Paying off a house loan early is a big accomplishment. You can rest easy knowing that you can handle any other financial difficulties and safeguard the future of your family.
It's crucial to factor in the opportunity cost of the savings and actual savings. You would be better off using the cash flow you free up after paying off a house loan to support other life goals, like saving for your child's college tuition or providing for your spouse and yourself in a happy retirement.
Using the aforementioned example as a guide, you can invest an additional Rs 50,000 per month. Instead of paying the same amount every month for the next ten years, you could invest the same amount of Rs 60 lakhs and make Rs 1.16 crore if you invested it in a diversified/bluechip mutual fund that generated an average return of 12% through a systematic savings plan! As a result, you have an opportunity cost of choosing between spending 60 lakhs and making over a crore.
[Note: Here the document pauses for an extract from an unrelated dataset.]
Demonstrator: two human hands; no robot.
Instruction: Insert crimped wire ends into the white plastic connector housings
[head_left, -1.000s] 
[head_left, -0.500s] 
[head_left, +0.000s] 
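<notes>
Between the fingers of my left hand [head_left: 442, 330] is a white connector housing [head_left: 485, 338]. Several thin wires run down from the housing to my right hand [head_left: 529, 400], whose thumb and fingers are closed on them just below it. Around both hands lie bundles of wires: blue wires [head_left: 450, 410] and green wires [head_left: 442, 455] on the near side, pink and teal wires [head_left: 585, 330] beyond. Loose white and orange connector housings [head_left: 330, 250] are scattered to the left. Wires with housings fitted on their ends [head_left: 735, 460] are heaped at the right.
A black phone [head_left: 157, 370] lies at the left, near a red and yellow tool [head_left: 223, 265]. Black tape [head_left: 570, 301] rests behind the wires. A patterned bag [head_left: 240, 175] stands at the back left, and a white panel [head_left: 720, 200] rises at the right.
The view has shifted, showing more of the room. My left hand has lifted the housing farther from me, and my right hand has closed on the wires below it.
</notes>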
Setting aside money for a home loan demands discipline. The plan is to calculate a reasonable monthly excess and set it aside for house loan payback. Make an extra payment to the lender on a quarterly or half-yearly basis, and ensure that you receive a suitable acknowledgment for it. The repayment can be accelerated over time with additional lump sum profits like a work bonus, inheritance, revenues from another asset, etc.
Q. Is pre-closing a home loan a good idea?
- When choosing to close a personal loan early, you should take your monthly costs and financial situation into account. If you can afford to pay off your debt early, you can choose to foreclose. It can increase your credit score, reduce interest payments, and free up cash flow. However, it is typically not a good idea to utilize all of your funds to pay off your loan early because unforeseen costs might crop up at any time and you may need to use your savings to cover those urgent bills.
Q. Does the pre-closure of a home affect your credit score?
Regarding a personal loan, the CIBIL Score is unaffected by foreclosure or repayments. Therefore, this will not have any impact of any kind on your credit score. Your loan will be listed on your credit record as "closed" once you have made all the required payments.
Q. What is the top-most benefit of home loan prepayment?
- A home loan is a long-term obligation with high-interest rates. The largest benefit or motivation for paying off home loans early is frequently thought to be the savings on interest payments.